Last week, the White House was expected to release its report that was required by the Sequestration Transparency Act of 2012 (Pub.L. 112-155), which was signed by the President on August 7th and gave the White House’s Office of Management and Budget (OMBOffice of Management and Budget) 30 days to outline how it would implement the more than $100 billion in spending cuts during FY13. While the cuts are supposed to be taken across-the-board, the Office of Management and Budget has final say on how they would be implemented. Until now, the White House has remained mum on how sequestration would be implemented, instead focusing their efforts on how to stop sequestration. They announced that the report would be delayed for approximately one week.
Senate Majority Leader Harry Reid (D-NV) and House Speaker John Boehner (R-OH) announced on July 31 that they and President Obama have agreed on a plan to fund the government for the first six months of the new fiscal year, thus avoiding a pre-election battle over spending for FY13, which begins on October 1. The continuing resolution (CR) would fund the government through March 2013 at the overall discretionary spending level approved in last year’s Budget Control Act.

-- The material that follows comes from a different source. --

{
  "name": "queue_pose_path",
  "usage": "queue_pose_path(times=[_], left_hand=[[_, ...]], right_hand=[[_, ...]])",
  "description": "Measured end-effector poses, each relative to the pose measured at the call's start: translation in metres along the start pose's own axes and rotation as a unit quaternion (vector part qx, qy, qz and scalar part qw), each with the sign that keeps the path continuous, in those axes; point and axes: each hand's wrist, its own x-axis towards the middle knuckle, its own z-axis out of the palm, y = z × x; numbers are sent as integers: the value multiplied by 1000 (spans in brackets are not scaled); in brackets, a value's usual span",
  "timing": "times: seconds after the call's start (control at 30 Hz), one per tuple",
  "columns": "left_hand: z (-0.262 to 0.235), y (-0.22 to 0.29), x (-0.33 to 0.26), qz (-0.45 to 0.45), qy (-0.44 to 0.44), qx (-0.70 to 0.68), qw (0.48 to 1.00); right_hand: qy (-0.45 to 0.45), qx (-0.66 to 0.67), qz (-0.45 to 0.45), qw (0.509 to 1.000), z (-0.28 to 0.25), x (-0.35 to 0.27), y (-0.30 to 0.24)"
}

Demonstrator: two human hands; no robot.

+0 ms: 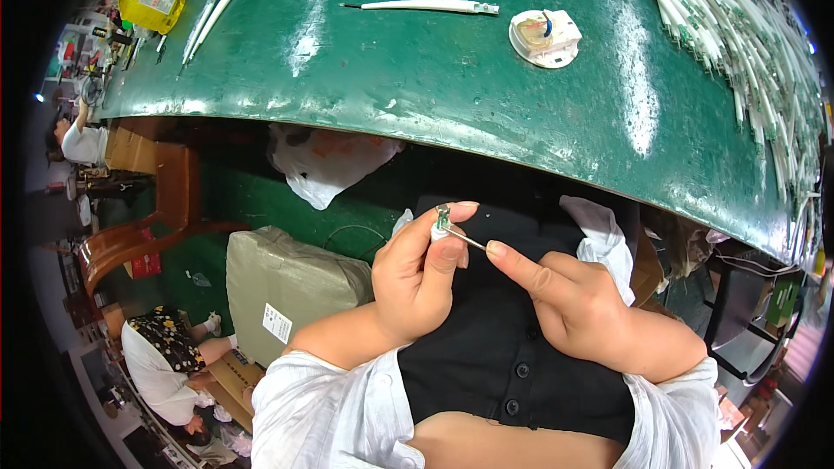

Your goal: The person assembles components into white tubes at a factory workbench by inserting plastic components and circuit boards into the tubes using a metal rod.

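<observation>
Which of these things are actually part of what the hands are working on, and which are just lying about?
In hand:
- left hand grips a small white part with a metal tip
- right hand, forefinger on its thin metal pin

Lying about:
- pile of white tubes on the green table
- single white tube
- round white part
- yellow bag
- grey parcel

Green worktable (417, 87) w/ white round device (545, 37), single white tube (430, 6), heap of white tubes (738, 26) at right, yellow bag (150, 3), grey wrapped parcel (287, 287) below.
</observation>
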Motion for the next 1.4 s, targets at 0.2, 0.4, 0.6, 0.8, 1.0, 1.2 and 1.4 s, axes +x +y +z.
queue_pose_path(times=[0.2,0.4,0.6,0.8,1.0,1.2,1.4], left_hand=[[5,2,2,-30,-34,-143,989],[-8,-10,5,-178,45,-186,965],[-11,-4,4,-39,-27,42,998],[-13,4,5,-47,-60,114,991],[-16,1,6,47,-47,235,970],[-22,1,8,139,-105,340,924],[-18,-2,6,156,-138,367,907]], right_hand=[[26,80,-16,996,1,-1,6],[190,104,-99,971,-17,-13,5],[22,-52,-10,998,-12,-6,5],[-9,-72,17,997,-13,-5,5],[-18,-86,35,995,-14,-7,1],[-72,-124,43,989,-23,-12,-4],[-77,-194,22,978,-25,-11,-13]])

This level has been used by the Senate for the FY13 appropriations process, but the House has used a figure $19 billion below that level. The CR will be drafted over the August recess, and Congress will wait until September to vote on the bill.
The CR will not take into account the looming sequestration, and so it will be interesting to see how agencies release funding opportunities through January.
After two days of various floor votes on the Commerce, Justice & Science bill, the House passed it’s first FY13 appropriations bill. Before officially passing the C-J-S legislation, the House took up and adopted H.R. 5652, the Sequester Replacement Reconciliation Act. The legislation will serve as the budget for the House for FY2013.
The overall discretionary spending level contained in legislation is $19 billion below the level contained in the Budget Control Act of last year. It seeks to prevent the impending sequestration of the defense budget with cuts from mandatory domestic programs through the reconciliation process. However, the Senate will not take this path. There is an overall desire to not fall under the sequester rules that are pending in January, but a road out through both Houses is not clear at this point.